> **Activity**
Provide only the number of lines in the records below that include "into".

————

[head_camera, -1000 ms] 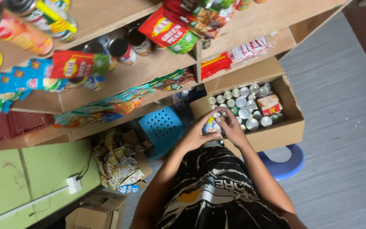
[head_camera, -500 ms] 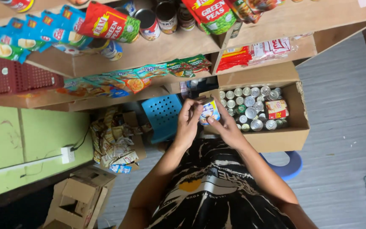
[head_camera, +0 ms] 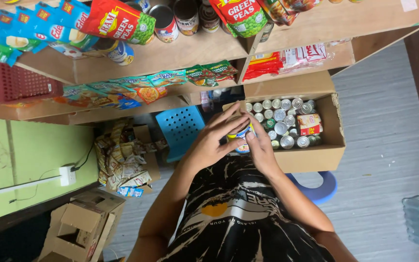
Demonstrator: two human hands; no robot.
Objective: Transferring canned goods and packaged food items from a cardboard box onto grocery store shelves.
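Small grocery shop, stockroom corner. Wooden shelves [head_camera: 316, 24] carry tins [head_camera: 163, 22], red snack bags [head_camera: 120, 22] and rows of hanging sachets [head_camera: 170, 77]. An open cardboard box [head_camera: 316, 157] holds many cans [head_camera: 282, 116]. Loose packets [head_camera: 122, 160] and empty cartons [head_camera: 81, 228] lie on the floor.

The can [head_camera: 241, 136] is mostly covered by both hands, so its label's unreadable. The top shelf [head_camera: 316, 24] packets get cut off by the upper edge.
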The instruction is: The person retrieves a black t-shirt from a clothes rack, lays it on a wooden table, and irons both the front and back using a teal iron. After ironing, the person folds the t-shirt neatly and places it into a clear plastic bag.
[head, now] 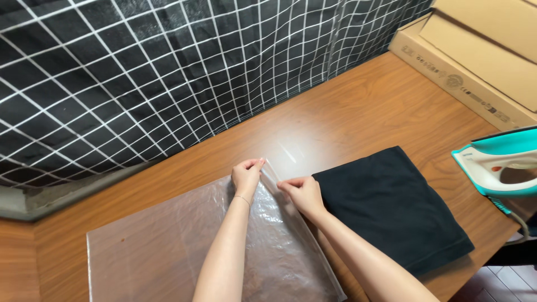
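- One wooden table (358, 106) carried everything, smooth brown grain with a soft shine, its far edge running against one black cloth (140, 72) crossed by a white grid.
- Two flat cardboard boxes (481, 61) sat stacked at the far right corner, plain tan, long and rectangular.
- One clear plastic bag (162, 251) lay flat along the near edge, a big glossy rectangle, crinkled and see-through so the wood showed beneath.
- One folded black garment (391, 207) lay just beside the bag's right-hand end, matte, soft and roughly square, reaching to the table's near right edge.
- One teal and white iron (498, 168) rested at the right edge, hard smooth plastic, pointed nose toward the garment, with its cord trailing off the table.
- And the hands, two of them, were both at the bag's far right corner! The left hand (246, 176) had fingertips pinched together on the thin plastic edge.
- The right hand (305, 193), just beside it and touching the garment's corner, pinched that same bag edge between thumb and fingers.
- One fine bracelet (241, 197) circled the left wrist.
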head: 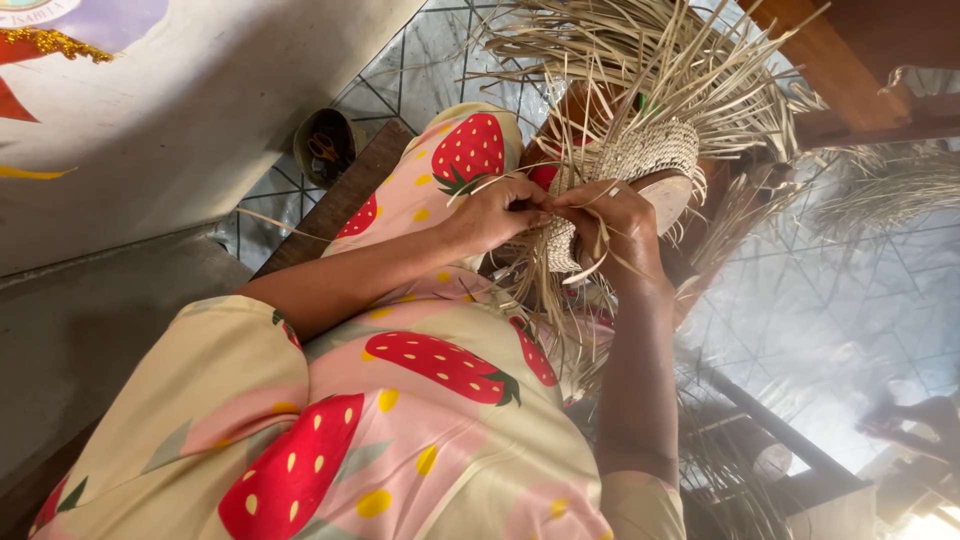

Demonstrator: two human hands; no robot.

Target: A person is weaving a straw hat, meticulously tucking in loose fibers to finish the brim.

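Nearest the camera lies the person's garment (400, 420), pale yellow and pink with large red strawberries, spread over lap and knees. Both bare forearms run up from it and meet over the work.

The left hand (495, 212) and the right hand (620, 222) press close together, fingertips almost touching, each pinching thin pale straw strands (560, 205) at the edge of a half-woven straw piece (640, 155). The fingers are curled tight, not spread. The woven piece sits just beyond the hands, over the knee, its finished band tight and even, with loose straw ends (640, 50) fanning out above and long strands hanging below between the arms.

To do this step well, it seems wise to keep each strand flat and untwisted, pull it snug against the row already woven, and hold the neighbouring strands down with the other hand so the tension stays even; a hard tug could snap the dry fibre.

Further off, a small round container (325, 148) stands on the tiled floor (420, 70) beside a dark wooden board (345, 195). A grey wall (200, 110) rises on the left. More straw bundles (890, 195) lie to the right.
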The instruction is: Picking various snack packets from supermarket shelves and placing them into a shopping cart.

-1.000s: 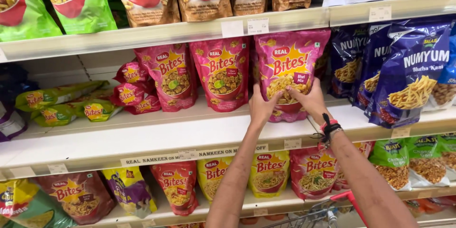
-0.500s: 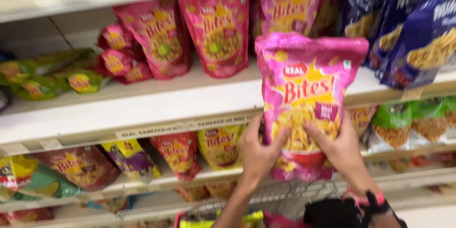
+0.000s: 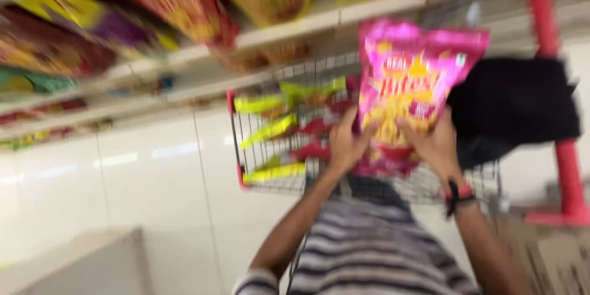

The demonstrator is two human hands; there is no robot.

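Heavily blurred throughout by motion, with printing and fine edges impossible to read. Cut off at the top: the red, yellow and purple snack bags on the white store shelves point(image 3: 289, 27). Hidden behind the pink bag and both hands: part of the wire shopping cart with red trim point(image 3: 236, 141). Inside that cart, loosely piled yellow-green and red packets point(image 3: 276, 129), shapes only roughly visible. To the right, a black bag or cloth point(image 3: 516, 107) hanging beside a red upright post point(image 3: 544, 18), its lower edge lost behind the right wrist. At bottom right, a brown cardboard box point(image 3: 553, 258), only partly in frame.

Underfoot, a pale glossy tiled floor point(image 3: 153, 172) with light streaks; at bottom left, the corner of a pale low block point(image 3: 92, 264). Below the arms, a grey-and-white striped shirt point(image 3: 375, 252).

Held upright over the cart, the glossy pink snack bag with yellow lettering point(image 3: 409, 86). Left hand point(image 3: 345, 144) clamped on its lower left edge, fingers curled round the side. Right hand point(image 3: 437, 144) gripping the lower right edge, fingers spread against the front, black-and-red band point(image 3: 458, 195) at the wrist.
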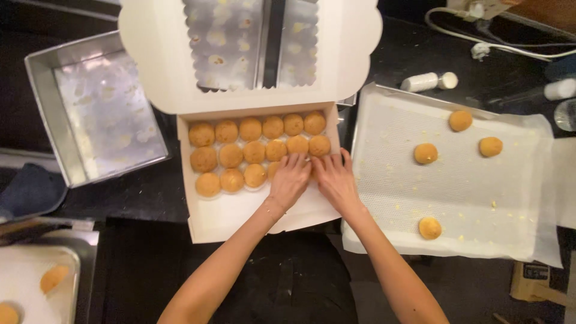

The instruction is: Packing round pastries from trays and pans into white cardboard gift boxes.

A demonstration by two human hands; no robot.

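Note:
A white cardboard box (231, 219) with a windowed lid (249, 51) folded back lies open in front of me. Rows of round golden pastries (255, 150) fill its far part. My left hand (289, 180) and my right hand (335, 180) rest side by side, fingers down, at the right end of the third row. Both hands press on or cover pastries there; what lies under the fingers is hidden. To the right, a tray lined with white paper (480, 198) holds several loose pastries, such as the pastry (425, 153) nearest my right hand.
An empty metal baking pan (51, 102) sits at the left. A second tray (36, 282) with pastries shows at the bottom left. A small white bottle (427, 81) and white cables (510, 45) lie beyond the right tray. A cardboard piece (534, 282) lies at the bottom right.

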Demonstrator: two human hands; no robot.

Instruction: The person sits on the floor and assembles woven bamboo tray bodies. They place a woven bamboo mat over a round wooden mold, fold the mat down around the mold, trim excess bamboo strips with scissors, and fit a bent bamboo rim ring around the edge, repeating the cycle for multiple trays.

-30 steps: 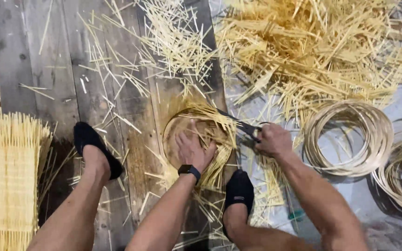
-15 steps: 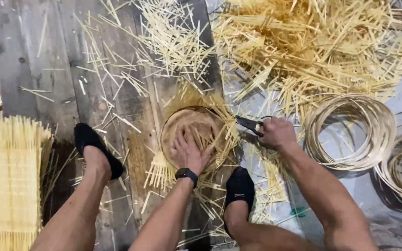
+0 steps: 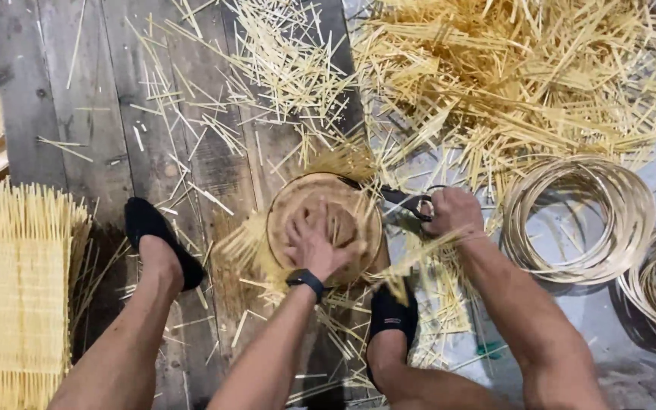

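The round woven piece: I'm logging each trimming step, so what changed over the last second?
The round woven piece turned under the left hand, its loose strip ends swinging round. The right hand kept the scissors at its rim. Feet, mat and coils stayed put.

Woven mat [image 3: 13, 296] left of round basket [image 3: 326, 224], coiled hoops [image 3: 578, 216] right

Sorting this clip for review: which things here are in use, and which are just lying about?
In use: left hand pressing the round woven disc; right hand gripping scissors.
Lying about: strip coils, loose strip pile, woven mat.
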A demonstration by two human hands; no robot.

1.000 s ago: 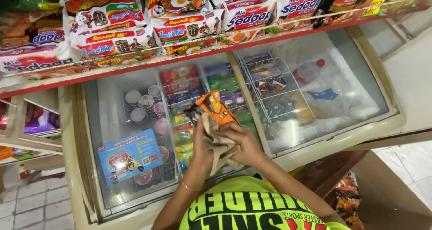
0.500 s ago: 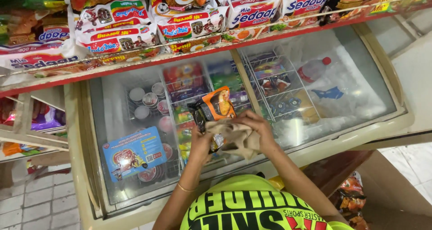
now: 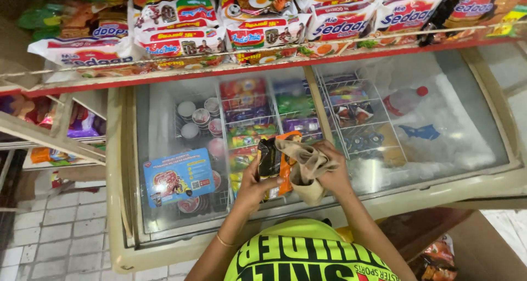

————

> **Reply to the exercise**
3